差し出した手を握り返してくるダイゴに満足そうな笑みを向けると、あなたには感謝しなければいけませんね、と視線をカラシナ博士に向けた






「カラシナ博士、あなたには感謝したい。彼と私を引き合わせてくれた事を」

「ハッピー」
「ミルミル」

「私は何もしてないよ、アスラン。まぁ三年振りの再会を楽しむといいよ。私は部屋に戻って仕事に取り組むとするかねぇ。その代わり、仲立ち料で大福はもらっておくから」

「ハハッ、分かっていますとも」

「それじゃシロナ、後はよろしくね」

「えぇ、分かっているわお祖母ちゃん」

「ダイゴ君、折角久し振りに会ったんだ、何処かお昼でも食べに…――」

「―――あぁ、そうそう。それよりもね、彼等はアンタに紹介したい子がいるんだとさ」

「、え?」




「「ブイブイ!ブーイ!」」








二つの鳴き声が、響いた

突然響いた小動物の鳴き声。元を辿りそちらに視線を向けてみれば、小さなイーブイ二匹が元気良くこちらに駆け寄ってきていた

しかもそのイーブイは、白と黒をした珍しい色をしていた

小さく驚く余所に、二匹のイーブイはキラキラとした輝きを瞳に写しながら―――真っ直ぐに、我先とばかりにハピナスとミルタンクに突進した

突然の登場に突然のタックル並の勢い。だがしかし、対するハピナスとミルタンクは、慣れた様に軽々とイーブイを受け止めては、まるで久々の再会を讃える様に再会を喜んでいた。
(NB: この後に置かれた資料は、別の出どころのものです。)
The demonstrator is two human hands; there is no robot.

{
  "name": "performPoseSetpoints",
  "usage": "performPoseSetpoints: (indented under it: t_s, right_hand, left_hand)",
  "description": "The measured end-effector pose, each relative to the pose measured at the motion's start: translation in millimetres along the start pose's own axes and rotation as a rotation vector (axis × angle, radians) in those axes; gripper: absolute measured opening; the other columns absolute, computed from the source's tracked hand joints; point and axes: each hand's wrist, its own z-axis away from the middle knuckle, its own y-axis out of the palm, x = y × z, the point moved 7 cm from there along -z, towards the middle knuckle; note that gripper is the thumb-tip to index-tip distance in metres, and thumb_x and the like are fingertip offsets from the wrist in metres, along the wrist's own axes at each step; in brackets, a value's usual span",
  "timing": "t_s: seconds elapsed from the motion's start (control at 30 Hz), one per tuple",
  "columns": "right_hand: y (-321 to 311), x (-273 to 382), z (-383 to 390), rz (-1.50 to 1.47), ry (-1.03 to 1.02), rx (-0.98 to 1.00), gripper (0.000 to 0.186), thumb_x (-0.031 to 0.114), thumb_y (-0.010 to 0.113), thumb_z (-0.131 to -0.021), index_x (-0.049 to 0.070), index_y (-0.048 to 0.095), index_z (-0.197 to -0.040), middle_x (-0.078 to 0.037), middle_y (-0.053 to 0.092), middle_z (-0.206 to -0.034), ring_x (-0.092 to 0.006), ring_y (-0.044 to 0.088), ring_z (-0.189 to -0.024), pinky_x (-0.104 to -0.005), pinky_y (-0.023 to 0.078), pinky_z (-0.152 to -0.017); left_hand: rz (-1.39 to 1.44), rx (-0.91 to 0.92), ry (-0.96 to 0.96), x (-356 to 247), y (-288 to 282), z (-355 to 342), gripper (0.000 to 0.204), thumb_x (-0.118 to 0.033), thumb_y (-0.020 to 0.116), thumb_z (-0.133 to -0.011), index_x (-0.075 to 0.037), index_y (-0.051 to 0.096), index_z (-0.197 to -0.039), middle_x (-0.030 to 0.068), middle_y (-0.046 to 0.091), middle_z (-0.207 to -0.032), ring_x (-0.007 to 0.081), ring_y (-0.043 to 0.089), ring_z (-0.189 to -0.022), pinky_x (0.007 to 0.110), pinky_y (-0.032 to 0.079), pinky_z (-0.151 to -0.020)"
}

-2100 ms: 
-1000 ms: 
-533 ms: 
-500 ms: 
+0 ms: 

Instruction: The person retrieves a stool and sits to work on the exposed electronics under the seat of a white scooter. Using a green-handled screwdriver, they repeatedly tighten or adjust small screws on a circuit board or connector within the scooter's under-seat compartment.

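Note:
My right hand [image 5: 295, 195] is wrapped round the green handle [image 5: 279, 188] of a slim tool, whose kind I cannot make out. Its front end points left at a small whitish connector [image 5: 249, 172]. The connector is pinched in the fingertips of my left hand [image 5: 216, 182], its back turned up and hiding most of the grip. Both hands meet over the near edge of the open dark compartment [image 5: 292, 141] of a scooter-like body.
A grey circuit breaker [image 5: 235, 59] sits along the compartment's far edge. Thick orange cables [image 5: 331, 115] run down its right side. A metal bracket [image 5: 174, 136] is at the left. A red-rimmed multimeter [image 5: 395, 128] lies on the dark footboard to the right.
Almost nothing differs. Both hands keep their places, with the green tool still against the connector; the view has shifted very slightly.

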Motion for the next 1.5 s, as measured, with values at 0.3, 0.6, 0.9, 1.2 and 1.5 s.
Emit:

四匹の仲睦まじい姿にアスランはおろか、ダイゴとシロナとゲンも驚きを隠せずにいたが―――クスリと、不意に三人は互いに視線を合わせ、笑った






「アスランさん、貴方にご紹介したい子がいます」






その時だった

カツン、と、言葉に合わせてヒールが床を歩く音が響いてきた






不意に、何処かで小さく鈴の音も響いた気がした

気のせいだろうか、否、気のせいじゃない



アスランは音のする方へ目を向けた








――――そして、目の前の現実に驚き、目を張った








「私達は、とうとう彼女を見つける事が出来ました」

「記憶を失ってしまいましたが、彼女が帰って来てくれた事には代わりはありません」

「アスランさん、共に彼女との感動の再会を」









ゆっくりとやってくる、"彼女"


オレンジ色を主張とした柔らかい服

ワンポイントに赤いリボン

闇より深い漆黒の長い髪をツインに縛り、こちらに歩を歩ませる度にフワリと靡く


その漆黒の瞳には、前までならけしてある筈もなかった光が真っ直ぐにアスラン達を写していて――――








アスランの目に、涙が浮かんだ







「―――――……ミリ、君」








優雅な仕草でゆっくりと歩み寄ってくる、彼女

彼女こそまさに、アスランが一番会いたがっていた彼女そのもので






「……君も、元気そうで…本当に、本当に良かったよ…!」






腕を伸ばして手を差し出せば、老化のせいで老いた自分の萎れた手の平に、細くて綺麗な手が乗せられて

ゆっくりと包み込む様に握ってみせれば、確かに彼女は存在していて





涙のせいで視界が歪んでも構わない


これが夢なら、醒めないでくれ







昔と変わらない、仮面を被らない太陽の笑みで―――ミリはフワリと微笑したのだった











(おかえりなさい)(君にずっと、会いたかった)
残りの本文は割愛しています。